What you will do:
Every line of the data, first to last, must be written out unchanged.

Information:
+++
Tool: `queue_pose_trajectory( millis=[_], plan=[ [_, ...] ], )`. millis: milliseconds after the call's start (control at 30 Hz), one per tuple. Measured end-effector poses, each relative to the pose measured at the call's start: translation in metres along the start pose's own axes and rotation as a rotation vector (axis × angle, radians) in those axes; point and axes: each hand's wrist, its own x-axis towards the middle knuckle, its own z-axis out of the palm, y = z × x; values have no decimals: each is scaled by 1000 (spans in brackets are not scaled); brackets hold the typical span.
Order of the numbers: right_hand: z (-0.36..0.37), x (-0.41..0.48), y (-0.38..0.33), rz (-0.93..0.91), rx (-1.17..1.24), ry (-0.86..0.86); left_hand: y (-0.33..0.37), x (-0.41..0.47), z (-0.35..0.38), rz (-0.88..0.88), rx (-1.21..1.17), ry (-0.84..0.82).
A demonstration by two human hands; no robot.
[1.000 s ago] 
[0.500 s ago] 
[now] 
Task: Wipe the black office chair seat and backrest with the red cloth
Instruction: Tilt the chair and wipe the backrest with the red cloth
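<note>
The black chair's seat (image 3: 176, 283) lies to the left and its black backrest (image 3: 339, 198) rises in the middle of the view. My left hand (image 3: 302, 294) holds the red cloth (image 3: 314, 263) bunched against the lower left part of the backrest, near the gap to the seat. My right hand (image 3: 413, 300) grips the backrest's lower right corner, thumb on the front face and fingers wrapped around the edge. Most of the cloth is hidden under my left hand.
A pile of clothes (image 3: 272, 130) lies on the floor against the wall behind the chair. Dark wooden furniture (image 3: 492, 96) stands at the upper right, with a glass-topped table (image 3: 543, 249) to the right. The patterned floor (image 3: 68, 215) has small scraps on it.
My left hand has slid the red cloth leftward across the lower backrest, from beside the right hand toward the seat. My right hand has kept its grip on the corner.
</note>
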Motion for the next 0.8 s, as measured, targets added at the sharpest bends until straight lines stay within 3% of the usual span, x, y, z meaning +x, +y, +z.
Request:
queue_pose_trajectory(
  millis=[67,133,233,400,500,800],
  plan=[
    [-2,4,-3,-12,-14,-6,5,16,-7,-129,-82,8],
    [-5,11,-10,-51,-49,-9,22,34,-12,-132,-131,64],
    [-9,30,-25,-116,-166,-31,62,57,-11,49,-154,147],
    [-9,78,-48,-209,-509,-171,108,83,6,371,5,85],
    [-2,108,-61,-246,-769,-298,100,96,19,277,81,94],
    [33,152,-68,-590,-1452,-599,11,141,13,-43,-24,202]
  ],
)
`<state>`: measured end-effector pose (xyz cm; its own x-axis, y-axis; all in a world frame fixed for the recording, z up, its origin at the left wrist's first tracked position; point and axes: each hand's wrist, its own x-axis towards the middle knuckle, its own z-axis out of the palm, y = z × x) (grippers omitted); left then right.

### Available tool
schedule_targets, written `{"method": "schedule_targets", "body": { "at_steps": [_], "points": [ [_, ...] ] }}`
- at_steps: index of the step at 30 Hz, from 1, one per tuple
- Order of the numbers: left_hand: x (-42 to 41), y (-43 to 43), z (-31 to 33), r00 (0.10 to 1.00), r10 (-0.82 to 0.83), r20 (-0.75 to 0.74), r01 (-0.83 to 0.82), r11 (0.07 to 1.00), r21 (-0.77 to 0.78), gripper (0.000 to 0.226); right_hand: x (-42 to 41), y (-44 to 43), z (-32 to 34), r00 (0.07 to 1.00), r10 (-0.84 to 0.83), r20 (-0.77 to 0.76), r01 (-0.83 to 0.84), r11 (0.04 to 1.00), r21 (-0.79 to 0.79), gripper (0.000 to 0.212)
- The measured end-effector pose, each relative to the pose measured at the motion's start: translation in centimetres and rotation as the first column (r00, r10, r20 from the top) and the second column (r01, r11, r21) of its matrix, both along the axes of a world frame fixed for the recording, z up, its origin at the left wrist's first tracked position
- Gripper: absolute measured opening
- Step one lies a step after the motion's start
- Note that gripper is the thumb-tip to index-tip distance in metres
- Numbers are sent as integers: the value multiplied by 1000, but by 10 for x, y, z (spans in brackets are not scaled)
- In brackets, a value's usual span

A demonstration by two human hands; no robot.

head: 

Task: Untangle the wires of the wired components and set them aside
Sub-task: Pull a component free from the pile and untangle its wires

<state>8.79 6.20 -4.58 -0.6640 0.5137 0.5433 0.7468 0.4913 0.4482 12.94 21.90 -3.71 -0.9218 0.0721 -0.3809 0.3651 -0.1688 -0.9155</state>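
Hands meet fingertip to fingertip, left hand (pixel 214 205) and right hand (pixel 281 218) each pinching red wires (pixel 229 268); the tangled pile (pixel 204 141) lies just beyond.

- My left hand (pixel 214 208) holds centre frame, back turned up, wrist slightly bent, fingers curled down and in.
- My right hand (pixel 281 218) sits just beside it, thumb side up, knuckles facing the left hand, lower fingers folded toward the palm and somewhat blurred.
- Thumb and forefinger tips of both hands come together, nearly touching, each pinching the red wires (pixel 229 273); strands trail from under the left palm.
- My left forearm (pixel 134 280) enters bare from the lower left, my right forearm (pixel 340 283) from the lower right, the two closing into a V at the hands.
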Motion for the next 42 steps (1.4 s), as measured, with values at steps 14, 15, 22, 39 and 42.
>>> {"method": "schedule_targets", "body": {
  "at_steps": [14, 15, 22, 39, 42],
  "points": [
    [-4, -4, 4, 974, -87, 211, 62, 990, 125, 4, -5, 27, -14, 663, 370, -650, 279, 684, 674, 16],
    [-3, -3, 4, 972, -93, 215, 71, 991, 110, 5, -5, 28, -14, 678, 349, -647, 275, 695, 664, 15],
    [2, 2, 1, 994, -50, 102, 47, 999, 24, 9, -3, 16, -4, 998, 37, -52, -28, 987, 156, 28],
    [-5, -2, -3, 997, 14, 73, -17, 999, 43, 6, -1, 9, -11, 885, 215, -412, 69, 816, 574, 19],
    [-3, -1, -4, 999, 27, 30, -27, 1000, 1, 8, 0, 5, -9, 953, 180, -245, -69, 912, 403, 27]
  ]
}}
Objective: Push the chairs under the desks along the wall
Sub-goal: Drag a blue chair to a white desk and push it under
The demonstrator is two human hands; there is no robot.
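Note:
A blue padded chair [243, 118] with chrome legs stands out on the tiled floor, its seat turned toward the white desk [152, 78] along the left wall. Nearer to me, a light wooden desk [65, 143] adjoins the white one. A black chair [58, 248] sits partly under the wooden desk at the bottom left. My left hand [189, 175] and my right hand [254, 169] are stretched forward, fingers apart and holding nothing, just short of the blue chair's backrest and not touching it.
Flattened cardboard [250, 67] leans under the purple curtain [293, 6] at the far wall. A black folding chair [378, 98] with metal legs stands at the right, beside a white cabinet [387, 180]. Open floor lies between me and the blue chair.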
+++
Answer area:
Tool: `queue_pose_trajectory( millis=[_], plan=[ [_, ...] ], )`. millis: milliseconds after the call's start (control at 30 Hz), one per tuple. Measured end-effector poses, each relative to the pose measured at the call's start: translation in metres along the start pose's own axes and rotation as a rotation vector (axis × angle, radians) in those axes; point and axes: each hand's wrist, its own x-axis towards the middle knuckle, its own z-axis out of the palm, y = z × x; values have no decimals: each is scaled by 1000 (spans in brackets are not scaled); brackets hold the typical span.
Order of the numbers: right_hand: z (-0.36..0.37), x (-0.41..0.48), y (-0.38..0.33), rz (-0.93..0.91), rx (-1.17..1.24), ry (-0.86..0.86); left_hand: y (-0.33..0.37), x (-0.41..0.47), z (-0.35..0.38), rz (-0.88..0.88), rx (-1.21..1.17), ry (-0.84..0.82).
A demonstration by two human hands; no robot.
[1.000 s ago] 
[0.500 s ago] 
[now] 
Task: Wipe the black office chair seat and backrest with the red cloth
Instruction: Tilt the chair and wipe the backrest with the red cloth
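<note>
The black chair's seat (image 3: 176, 283) lies to the left and its black backrest (image 3: 339, 198) rises in the middle of the view. My left hand (image 3: 302, 294) holds the red cloth (image 3: 314, 263) bunched against the lower left part of the backrest, near the gap to the seat. My right hand (image 3: 413, 300) grips the backrest's lower right corner, thumb on the front face and fingers wrapped around the edge. Most of the cloth is hidden under my left hand.
A pile of clothes (image 3: 272, 130) lies on the floor against the wall behind the chair. Dark wooden furniture (image 3: 492, 96) stands at the upper right, with a glass-topped table (image 3: 543, 249) to the right. The patterned floor (image 3: 68, 215) has small scraps on it.
My left hand has slid the red cloth leftward across the lower backrest, from beside the right hand toward the seat. My right hand has kept its grip on the corner.
</note>
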Motion for the next 0.8 s, as measured, targets added at the sharpest bends until straight lines stay within 3% of the usual span, x, y, z meaning +x, +y, +z.
Request:
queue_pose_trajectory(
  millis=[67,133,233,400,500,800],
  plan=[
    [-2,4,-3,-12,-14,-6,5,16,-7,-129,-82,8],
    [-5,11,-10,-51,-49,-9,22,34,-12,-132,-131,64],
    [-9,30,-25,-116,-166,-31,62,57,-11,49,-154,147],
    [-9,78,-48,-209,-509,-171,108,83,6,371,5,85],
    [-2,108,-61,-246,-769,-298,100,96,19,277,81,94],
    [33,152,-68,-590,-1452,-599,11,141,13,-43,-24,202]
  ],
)
`<state>`: measured end-effector pose (xyz cm; its own x-axis, y-axis; all in a world frame fixed for the recording, z up, its origin at the left wrist's first tracked position; point and axes: each hand's wrist, its own x-axis towards the middle knuckle, its own z-axis out of the palm, y = z × x) (grippers omitted); left then right.

### Available tool
schedule_targets, written `{"method": "schedule_targets", "body": { "at_steps": [_], "points": [ [_, ...] ] }}`
- at_steps: index of the step at 30 Hz, from 1, one per tuple
- Order of the numbers: left_hand: x (-42 to 41), y (-43 to 43), z (-31 to 33), r00 (0.10 to 1.00), r10 (-0.82 to 0.83), r20 (-0.75 to 0.74), r01 (-0.83 to 0.82), r11 (0.07 to 1.00), r21 (-0.77 to 0.78), gripper (0.000 to 0.226); right_hand: x (-42 to 41), y (-44 to 43), z (-32 to 34), r00 (0.07 to 1.00), r10 (-0.84 to 0.83), r20 (-0.77 to 0.76), r01 (-0.83 to 0.84), r11 (0.04 to 1.00), r21 (-0.79 to 0.79), gripper (0.000 to 0.212)
- The measured end-effector pose, each relative to the pose measured at the motion's start: translation in centimetres and rotation as the first column (r00, r10, r20 from the top) and the second column (r01, r11, r21) of its matrix, both along the axes of a world frame fixed for the recording, z up, its origin at the left wrist's first tracked position
- Gripper: absolute measured opening
- Step one lies a step after the motion's start
- Note that gripper is the thumb-tip to index-tip distance in metres
- Numbers are sent as integers: the value multiplied by 1000, but by 10 for x, y, z (spans in brackets are not scaled)
- In brackets, a value's usual span

A demonstration by two human hands; no robot.

head: 

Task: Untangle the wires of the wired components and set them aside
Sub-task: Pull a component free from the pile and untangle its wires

<state>8.79 6.20 -4.58 -0.6640 0.5137 0.5433 0.7468 0.4913 0.4482 12.94 21.90 -3.71 -0.9218 0.0721 -0.3809 0.3651 -0.1688 -0.9155</state>
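Hands meet fingertip to fingertip, left hand (pixel 214 205) and right hand (pixel 281 218) each pinching red wires (pixel 229 268); the tangled pile (pixel 204 141) lies just beyond.

- My left hand (pixel 214 208) holds centre frame, back turned up, wrist slightly bent, fingers curled down and in.
- My right hand (pixel 281 218) sits just beside it, thumb side up, knuckles facing the left hand, lower fingers folded toward the palm and somewhat blurred.
- Thumb and forefinger tips of both hands come together, nearly touching, each pinching the red wires (pixel 229 273); strands trail from under the left palm.
- My left forearm (pixel 134 280) enters bare from the lower left, my right forearm (pixel 340 283) from the lower right, the two closing into a V at the hands.
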Motion for the next 42 steps (1.4 s), as measured, with values at steps 14, 15, 22, 39 and 42.
>>> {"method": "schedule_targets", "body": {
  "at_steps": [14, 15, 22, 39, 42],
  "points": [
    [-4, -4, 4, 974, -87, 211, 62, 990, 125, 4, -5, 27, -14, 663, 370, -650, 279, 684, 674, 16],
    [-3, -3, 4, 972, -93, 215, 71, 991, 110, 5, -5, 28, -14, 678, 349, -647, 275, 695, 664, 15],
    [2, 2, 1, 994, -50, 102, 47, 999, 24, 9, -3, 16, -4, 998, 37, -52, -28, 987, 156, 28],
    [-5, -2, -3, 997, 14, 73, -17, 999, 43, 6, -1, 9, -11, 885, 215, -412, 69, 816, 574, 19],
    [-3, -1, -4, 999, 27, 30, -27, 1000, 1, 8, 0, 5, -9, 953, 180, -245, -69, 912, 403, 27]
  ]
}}
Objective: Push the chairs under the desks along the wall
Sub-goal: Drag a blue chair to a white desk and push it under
The demonstrator is two human hands; there is no robot.
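Note:
A blue padded chair [243, 118] with chrome legs stands out on the tiled floor, its seat turned toward the white desk [152, 78] along the left wall. Nearer to me, a light wooden desk [65, 143] adjoins the white one. A black chair [58, 248] sits partly under the wooden desk at the bottom left. My left hand [189, 175] and my right hand [254, 169] are stretched forward, fingers apart and holding nothing, just short of the blue chair's backrest and not touching it.
Flattened cardboard [250, 67] leans under the purple curtain [293, 6] at the far wall. A black folding chair [378, 98] with metal legs stands at the right, beside a white cabinet [387, 180]. Open floor lies between me and the blue chair.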

This response is done.